WHAT YOU SHOULD DO: Your task is to repeat the entries exactly from their first line through the line with "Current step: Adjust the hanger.", and to stop there.

TASK DATA:
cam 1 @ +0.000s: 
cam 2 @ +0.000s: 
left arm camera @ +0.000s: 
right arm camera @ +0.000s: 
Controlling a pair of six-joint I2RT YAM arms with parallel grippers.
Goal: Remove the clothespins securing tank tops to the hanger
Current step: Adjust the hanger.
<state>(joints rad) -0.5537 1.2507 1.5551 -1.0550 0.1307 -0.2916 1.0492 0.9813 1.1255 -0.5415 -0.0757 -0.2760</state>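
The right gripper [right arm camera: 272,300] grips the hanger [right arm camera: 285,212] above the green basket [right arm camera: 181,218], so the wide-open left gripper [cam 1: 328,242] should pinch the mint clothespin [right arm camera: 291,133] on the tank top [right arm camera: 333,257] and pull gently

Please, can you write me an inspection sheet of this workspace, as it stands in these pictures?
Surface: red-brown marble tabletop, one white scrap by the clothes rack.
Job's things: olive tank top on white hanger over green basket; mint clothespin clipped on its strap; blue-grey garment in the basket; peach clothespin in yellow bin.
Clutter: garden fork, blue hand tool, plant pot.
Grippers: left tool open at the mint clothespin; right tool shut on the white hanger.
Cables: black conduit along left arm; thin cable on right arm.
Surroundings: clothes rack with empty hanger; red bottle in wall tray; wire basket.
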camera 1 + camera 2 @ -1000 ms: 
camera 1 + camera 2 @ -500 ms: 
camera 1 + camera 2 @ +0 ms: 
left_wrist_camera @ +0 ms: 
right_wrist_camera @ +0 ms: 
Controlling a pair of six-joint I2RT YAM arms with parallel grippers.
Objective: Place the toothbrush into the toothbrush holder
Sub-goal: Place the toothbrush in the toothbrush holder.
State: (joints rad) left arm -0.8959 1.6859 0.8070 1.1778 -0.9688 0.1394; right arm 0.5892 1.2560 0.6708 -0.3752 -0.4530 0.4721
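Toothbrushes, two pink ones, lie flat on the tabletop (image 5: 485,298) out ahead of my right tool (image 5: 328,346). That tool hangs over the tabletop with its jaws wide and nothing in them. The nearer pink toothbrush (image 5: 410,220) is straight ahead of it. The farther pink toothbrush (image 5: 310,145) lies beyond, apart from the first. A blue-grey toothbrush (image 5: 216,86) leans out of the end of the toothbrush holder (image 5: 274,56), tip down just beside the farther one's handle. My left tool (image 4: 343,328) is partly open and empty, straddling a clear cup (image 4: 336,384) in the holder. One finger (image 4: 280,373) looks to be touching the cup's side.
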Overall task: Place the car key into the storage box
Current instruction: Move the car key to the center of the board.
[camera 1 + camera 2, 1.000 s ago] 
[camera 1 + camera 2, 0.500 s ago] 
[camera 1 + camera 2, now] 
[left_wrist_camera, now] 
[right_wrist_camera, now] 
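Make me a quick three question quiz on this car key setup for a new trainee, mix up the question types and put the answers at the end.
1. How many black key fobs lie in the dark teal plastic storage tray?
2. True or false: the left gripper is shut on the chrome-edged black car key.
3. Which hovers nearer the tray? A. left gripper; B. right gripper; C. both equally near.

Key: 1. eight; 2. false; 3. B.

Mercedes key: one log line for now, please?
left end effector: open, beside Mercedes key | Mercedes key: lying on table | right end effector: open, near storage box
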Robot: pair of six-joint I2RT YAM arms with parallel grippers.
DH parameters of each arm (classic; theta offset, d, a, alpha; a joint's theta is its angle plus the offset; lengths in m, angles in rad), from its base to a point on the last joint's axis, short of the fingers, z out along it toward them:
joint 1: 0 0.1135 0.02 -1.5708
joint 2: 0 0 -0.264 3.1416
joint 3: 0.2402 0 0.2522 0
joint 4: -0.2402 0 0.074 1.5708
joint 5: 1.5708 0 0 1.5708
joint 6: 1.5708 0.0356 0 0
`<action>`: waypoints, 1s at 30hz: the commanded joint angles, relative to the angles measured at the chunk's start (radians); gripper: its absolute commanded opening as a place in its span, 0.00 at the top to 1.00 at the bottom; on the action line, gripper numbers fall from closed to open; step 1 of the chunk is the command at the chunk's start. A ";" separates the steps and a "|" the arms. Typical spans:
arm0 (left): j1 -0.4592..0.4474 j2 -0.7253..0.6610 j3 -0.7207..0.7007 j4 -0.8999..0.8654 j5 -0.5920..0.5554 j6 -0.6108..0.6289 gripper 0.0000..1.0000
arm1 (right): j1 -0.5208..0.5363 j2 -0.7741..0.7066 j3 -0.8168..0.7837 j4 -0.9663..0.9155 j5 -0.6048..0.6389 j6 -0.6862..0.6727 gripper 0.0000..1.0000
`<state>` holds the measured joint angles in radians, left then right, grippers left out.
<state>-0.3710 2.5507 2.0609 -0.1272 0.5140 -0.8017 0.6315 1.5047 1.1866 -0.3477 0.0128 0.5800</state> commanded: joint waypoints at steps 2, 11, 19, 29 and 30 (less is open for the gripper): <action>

WRITTEN ANSWER:
cam 1 @ +0.000s: 
cam 2 @ +0.000s: 
left arm camera @ +0.000s: 
right arm camera @ +0.000s: 
Controlling a pair of six-joint I2RT YAM arms with parallel grippers.
Goal: Remove the clothespins securing tank tops to the hanger
Current step: Adjust the hanger.

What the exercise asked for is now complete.